Exercise directions:
Copy word for word, please, the lines of the entries below running from the one containing "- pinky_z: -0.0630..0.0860" to the one containing "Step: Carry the", both ends included.

Saved entries

◇ ◇ ◇ ◇ ◇ ◇ ◇

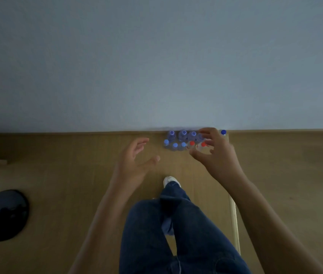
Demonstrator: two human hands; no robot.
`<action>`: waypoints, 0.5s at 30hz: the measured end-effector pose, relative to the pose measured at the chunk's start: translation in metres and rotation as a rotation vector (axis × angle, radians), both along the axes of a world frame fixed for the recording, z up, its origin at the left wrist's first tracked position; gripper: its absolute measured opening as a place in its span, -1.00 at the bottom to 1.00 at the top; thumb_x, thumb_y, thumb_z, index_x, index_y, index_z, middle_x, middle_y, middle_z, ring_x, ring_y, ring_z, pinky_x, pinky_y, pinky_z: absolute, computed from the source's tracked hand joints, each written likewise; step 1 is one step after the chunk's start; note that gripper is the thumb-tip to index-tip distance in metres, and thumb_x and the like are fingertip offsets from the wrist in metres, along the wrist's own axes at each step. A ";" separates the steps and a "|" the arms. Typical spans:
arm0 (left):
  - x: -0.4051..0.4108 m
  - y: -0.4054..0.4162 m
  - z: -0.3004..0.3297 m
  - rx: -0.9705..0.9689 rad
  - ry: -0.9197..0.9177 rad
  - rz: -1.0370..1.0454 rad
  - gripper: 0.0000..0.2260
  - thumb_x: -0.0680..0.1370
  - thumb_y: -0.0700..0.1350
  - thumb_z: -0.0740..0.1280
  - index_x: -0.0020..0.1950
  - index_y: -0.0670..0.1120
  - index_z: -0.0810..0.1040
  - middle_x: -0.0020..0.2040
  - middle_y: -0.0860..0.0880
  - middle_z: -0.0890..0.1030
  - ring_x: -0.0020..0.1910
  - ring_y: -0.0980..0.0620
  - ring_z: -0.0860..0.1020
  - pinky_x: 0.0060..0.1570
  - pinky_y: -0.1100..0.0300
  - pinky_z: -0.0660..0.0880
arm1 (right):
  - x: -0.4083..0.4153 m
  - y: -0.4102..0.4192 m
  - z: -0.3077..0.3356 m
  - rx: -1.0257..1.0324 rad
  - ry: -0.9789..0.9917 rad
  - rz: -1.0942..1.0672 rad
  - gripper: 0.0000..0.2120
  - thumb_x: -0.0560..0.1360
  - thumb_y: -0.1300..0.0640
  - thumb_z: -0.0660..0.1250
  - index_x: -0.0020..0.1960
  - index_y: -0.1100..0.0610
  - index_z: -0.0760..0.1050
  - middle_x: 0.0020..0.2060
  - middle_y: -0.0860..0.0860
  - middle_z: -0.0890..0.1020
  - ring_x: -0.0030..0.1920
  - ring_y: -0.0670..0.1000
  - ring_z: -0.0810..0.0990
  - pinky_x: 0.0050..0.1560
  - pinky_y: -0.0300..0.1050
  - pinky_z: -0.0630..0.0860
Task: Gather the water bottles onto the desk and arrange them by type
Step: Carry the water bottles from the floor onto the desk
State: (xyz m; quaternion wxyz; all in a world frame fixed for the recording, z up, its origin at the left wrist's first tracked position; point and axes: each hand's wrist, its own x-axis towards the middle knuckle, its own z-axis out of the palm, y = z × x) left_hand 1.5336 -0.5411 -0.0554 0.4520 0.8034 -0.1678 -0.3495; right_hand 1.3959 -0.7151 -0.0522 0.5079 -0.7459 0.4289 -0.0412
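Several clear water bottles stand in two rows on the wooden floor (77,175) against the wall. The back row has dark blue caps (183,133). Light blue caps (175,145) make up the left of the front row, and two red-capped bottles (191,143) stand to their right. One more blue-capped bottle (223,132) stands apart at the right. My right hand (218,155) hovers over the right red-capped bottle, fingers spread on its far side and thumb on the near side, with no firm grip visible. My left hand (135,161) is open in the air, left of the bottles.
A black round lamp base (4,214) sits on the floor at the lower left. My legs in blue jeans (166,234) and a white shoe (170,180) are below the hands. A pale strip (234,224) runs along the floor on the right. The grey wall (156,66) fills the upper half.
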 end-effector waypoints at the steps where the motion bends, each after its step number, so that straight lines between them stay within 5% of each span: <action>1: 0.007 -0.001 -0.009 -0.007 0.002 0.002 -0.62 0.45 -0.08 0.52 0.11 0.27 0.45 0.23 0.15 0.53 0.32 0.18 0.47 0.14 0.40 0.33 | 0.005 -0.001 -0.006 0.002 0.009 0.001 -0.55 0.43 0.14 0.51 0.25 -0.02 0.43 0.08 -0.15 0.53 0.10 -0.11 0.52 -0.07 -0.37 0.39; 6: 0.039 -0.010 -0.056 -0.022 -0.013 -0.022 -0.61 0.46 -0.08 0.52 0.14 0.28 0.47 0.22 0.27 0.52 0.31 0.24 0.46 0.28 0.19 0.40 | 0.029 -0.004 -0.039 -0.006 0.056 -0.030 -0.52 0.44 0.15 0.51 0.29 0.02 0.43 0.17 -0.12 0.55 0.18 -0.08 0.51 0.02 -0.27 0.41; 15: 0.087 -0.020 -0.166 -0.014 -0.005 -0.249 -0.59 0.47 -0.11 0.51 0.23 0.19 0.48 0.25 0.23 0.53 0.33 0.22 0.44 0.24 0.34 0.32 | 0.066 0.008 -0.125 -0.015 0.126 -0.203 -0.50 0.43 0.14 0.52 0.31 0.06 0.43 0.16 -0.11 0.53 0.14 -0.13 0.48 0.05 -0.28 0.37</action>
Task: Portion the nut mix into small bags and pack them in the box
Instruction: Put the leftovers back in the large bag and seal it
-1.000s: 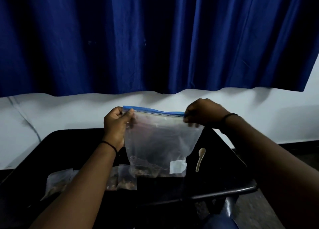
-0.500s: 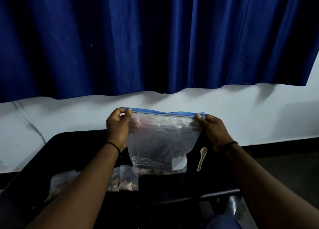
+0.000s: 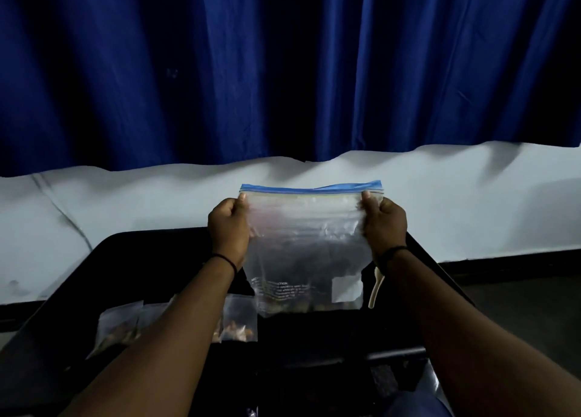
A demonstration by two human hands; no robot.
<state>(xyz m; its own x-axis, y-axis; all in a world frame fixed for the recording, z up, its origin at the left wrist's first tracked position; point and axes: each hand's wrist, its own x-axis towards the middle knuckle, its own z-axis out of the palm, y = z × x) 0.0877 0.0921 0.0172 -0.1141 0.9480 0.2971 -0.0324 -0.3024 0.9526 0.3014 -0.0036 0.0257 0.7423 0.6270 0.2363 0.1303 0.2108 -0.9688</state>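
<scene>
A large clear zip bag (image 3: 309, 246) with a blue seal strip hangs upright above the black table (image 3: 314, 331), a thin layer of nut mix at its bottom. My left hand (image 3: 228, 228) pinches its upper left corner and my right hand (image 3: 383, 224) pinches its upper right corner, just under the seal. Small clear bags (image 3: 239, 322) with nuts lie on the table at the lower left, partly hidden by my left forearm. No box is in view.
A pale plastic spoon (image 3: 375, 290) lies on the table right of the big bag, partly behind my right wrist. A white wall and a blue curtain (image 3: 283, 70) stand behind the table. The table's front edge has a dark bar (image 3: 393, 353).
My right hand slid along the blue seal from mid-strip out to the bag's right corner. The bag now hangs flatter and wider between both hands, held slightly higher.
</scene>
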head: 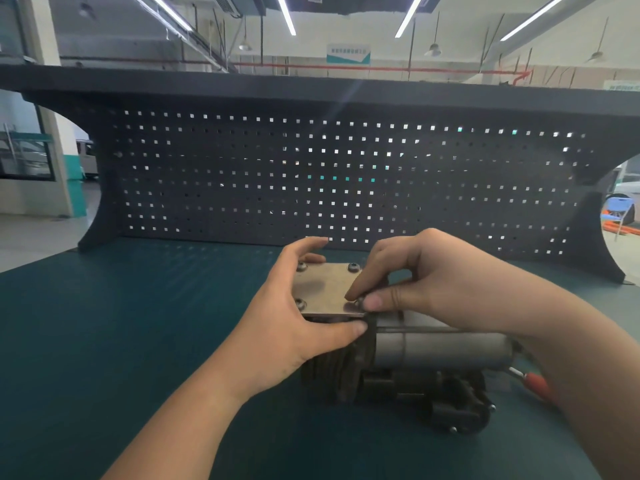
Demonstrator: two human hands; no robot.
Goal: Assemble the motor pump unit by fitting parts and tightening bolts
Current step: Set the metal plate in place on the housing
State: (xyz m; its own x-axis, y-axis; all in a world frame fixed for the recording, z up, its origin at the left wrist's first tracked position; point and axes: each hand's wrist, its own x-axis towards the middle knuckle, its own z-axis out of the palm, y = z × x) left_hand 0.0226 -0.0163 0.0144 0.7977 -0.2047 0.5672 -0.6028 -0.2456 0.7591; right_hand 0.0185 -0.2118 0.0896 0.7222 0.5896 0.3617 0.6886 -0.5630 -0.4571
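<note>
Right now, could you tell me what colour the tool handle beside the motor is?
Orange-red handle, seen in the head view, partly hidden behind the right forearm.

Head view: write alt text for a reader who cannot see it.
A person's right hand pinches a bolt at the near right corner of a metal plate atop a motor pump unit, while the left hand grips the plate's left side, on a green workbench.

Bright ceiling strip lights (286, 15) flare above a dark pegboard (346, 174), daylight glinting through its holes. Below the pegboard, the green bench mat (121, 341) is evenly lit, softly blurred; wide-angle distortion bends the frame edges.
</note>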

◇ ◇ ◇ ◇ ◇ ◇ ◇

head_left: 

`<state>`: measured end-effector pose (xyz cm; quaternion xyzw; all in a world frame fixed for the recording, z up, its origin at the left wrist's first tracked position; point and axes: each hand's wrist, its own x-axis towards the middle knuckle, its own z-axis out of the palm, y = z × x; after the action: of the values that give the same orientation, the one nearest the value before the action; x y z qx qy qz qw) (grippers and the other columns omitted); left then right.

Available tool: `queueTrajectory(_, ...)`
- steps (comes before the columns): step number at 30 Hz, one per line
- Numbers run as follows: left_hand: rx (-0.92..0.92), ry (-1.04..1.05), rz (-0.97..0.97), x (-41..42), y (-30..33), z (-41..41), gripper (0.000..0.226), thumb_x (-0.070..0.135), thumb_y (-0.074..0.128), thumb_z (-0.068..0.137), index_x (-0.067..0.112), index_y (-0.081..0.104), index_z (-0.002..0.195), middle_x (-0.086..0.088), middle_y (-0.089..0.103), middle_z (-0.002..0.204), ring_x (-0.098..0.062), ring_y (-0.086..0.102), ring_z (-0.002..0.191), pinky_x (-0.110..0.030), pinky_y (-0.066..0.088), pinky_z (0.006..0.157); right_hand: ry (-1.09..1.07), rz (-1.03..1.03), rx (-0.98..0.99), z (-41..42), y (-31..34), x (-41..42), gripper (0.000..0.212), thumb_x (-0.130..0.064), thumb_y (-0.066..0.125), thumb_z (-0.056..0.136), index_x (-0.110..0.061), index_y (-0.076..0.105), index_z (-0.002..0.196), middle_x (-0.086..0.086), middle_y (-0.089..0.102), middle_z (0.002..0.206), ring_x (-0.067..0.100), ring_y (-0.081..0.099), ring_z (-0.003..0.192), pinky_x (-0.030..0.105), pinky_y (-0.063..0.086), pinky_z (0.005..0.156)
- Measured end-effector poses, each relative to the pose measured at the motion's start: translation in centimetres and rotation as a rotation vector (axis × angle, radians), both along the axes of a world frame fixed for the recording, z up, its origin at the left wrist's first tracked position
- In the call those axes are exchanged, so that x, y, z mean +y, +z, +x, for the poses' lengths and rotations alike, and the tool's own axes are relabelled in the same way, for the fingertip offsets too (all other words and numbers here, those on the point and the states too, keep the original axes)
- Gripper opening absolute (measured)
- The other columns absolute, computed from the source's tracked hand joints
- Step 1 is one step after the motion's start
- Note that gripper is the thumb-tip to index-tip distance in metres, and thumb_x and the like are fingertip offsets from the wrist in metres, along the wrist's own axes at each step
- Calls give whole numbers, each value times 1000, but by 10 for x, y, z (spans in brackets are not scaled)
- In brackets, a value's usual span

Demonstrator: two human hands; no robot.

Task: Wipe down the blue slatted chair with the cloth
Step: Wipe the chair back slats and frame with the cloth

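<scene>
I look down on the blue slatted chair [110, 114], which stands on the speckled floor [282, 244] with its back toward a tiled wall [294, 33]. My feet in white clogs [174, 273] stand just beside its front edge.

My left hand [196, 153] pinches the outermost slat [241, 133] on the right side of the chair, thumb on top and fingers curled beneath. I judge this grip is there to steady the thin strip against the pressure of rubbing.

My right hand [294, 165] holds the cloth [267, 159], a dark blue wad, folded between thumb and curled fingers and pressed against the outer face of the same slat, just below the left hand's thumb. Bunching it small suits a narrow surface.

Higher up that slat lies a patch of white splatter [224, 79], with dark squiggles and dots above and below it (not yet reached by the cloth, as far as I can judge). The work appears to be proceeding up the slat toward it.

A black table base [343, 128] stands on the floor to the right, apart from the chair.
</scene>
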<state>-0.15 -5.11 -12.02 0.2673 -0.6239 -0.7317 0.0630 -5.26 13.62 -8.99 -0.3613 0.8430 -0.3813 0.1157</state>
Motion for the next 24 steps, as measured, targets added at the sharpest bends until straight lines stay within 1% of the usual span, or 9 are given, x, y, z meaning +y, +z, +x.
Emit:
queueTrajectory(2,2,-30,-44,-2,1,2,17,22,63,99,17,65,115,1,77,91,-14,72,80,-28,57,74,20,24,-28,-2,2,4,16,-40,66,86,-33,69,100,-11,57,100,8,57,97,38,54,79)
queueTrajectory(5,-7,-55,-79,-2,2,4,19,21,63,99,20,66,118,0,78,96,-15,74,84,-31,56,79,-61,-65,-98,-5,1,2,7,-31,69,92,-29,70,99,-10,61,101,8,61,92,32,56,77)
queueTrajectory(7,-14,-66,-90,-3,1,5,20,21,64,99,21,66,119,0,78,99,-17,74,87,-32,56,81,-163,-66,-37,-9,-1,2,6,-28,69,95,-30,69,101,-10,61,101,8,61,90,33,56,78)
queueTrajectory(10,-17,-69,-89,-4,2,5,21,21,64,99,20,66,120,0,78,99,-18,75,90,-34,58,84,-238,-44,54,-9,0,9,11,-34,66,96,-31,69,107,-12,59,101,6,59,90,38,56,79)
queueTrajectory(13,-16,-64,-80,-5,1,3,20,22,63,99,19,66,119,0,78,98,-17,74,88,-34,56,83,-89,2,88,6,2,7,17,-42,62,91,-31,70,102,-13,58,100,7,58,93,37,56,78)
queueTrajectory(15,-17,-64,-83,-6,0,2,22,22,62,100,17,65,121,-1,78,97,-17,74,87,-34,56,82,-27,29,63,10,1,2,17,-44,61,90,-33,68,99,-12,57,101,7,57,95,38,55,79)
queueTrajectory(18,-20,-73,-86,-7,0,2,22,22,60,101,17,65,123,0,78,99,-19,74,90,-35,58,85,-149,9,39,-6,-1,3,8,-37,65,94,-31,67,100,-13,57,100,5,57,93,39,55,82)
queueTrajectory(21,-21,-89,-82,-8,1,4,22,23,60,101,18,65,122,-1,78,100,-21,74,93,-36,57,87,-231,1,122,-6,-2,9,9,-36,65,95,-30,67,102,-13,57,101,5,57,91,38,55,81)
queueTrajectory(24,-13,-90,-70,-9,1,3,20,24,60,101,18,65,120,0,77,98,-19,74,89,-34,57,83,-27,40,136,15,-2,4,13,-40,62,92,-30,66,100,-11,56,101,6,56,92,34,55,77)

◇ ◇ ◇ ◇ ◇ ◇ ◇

Response area:
  - pinky_z: -0.0630..0.0860
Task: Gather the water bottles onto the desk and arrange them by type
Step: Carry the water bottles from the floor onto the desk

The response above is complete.